For photographs, see Box /003P (09).

Department of Soldier’s Civil Re-establishment

This series documents Dr. Farrar’s work with the Canadian Federal Department of Soldier’s Civil Re-establishment. In 1916, Dr. Farrar joined the Canadian army. Initially posted to a hospital unit in Kingston, Ontario, he was transferred to Ottawa for duty in the Military Hospitals Commission. Dr. Farrar would eventually become Chief Psychiatrist in the Federal Department of Soldier’s Civil Re-establishment. In this capacity, he treated invalided soldiers suffering from psychiatric illnesses including shell shock. Though primarily based in Ottawa during the war, Dr. Farrar also worked out of the military hospital in Cobourg, Ontario, a photograph of which can be found in /003P(11). Records in this series consist of professional correspondence, reports, patient files, plans for a military hospital. There are also lantern slides depicting hospitals and asylums throughout North America in the early 1900s. It is believed that Dr. Farrar may have collected and used these images in his capacity as Chief Psychiatrist to put forth a proposal for a new military hospital.

Toronto Psychiatric Hospital and University of Toronto Department of Psychiatry

In 1926, Dr. C.K. Clark recruited Dr. Farrar as medical director of the newly built Toronto Psychiatric Hospital and as head of the Department of Psychiatry at the University of Toronto. Dr. Farrar remained in these positions until his retirement in 1947. Between 1926 and 1947, Canadian psychiatry became a major center in international scientific circles. Indeed, under Dr. Farrar’s tenure, the Toronto Psychiatric Hospital became a university teaching hospital and developed a clinical service for teaching and research. Further, in 1932, Dr. Farrar initiated the first Canadian postgraduate program for physicians in psychiatry. The program was broadly based and was accepted by the University as leading to a Diploma in Psychiatry.

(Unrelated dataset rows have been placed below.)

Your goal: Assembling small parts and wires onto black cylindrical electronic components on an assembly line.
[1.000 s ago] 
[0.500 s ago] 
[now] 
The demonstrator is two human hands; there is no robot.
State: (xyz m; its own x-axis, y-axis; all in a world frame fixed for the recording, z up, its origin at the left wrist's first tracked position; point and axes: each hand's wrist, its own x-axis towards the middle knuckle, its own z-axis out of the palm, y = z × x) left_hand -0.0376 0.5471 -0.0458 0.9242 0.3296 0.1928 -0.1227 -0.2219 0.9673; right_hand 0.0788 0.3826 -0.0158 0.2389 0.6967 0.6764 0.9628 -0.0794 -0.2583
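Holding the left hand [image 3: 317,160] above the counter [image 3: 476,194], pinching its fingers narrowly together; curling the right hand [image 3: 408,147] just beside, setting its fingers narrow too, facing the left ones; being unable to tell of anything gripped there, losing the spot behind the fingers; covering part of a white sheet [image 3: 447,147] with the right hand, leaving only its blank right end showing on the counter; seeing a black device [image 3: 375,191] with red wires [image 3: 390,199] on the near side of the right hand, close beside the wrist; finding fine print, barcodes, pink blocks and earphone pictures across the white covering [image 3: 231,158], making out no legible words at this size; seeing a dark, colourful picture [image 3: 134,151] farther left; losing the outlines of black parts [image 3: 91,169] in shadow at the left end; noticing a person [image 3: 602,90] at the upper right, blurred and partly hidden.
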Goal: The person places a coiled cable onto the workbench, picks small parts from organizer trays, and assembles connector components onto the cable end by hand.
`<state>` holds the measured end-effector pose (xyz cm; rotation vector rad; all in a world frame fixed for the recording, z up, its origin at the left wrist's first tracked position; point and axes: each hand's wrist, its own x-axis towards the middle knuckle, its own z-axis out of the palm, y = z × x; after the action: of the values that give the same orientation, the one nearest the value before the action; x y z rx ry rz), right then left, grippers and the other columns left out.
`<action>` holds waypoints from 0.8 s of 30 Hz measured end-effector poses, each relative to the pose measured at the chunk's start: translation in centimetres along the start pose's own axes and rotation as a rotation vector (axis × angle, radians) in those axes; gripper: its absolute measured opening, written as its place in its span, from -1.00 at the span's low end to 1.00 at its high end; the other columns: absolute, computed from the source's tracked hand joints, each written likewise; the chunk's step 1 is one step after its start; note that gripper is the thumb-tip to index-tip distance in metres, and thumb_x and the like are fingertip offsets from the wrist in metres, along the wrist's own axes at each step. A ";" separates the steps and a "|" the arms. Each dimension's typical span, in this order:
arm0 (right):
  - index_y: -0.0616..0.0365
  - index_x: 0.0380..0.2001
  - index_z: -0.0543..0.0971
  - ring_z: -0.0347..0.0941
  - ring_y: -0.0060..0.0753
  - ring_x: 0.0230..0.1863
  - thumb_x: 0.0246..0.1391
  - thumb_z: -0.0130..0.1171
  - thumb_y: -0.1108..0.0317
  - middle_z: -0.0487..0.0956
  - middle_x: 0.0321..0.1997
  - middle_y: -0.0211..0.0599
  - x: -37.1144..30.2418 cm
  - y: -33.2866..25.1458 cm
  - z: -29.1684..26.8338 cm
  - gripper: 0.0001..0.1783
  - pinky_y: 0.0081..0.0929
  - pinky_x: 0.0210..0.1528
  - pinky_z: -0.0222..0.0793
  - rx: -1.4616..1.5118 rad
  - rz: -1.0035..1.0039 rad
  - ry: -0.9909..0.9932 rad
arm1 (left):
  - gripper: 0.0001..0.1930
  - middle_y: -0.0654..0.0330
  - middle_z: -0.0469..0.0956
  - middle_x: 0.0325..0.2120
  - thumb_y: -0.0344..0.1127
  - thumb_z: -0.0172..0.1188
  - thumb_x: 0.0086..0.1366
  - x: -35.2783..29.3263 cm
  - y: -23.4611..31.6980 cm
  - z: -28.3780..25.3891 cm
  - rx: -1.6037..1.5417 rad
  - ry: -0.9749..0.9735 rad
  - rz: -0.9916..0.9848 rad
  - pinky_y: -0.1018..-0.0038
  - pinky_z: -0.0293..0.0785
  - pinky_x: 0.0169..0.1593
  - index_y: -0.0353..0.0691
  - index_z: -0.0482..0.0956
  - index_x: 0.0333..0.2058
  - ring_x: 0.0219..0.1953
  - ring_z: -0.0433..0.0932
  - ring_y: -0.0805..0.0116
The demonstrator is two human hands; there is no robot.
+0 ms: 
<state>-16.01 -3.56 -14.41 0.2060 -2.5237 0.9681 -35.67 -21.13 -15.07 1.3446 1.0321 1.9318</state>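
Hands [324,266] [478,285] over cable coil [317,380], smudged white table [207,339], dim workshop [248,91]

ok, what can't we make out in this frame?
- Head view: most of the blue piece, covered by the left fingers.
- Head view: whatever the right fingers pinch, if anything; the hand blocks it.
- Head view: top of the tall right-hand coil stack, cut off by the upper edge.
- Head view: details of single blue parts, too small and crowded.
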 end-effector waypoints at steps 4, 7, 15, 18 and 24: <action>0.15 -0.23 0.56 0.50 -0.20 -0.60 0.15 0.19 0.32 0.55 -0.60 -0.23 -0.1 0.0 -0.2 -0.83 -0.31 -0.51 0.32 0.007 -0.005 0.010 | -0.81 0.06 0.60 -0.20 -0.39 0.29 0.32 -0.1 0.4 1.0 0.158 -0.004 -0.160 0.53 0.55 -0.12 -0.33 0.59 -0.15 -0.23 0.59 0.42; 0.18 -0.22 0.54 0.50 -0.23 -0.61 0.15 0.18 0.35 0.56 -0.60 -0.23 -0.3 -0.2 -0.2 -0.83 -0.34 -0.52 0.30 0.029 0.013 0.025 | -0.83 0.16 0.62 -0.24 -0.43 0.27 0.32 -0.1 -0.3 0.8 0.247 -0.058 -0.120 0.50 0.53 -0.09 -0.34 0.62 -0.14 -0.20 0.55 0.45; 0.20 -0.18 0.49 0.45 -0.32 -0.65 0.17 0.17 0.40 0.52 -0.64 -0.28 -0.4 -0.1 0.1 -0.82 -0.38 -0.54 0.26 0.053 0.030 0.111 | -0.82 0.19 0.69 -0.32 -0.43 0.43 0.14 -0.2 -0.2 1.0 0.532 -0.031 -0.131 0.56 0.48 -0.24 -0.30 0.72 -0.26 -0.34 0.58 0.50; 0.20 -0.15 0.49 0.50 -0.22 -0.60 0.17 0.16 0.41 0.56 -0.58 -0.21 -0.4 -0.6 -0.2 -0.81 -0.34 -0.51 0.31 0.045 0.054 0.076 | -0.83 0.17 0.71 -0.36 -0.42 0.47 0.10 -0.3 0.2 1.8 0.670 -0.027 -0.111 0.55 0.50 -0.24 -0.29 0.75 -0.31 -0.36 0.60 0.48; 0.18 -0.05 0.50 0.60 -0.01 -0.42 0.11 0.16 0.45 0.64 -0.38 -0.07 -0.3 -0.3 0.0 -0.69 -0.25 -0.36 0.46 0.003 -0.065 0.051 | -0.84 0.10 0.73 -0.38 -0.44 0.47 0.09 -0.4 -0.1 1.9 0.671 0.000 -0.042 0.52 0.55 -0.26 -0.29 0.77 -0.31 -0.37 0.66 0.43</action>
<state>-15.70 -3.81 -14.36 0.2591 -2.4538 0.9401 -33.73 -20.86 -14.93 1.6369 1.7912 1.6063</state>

Records in this series document Dr. Farrar’s career at the Toronto Psychiatric Hospital and the University of Toronto Department of Psychiatry. This series has been divided into three sub-series to reflect the administrative, clinical, and teaching activities of Dr. Farrar’s joint appointment.

Research and publications

In addition to editing the American Journal of Psychiatry, Dr. Farrar was also on the editorial boards of J.K. Hall, ed. American Psychiatry (1844-1944) (New York Columbia University Press, 1944), Funk and Wagnall’s New Encyclopedia (New York: Funk and Wagnall, 1932), and the Yearbook of Neurology and Psychiatry (Chicago: Year Book Publishers, 1907). Further, although he never wrote a book, Dr. Farrar wrote 77 articles. 29 appeared in the American Journal of Psychiatry and 48 were printed in other journals and periodicals. He also wrote 273 book reviews for the AJP between 1908 and 1965.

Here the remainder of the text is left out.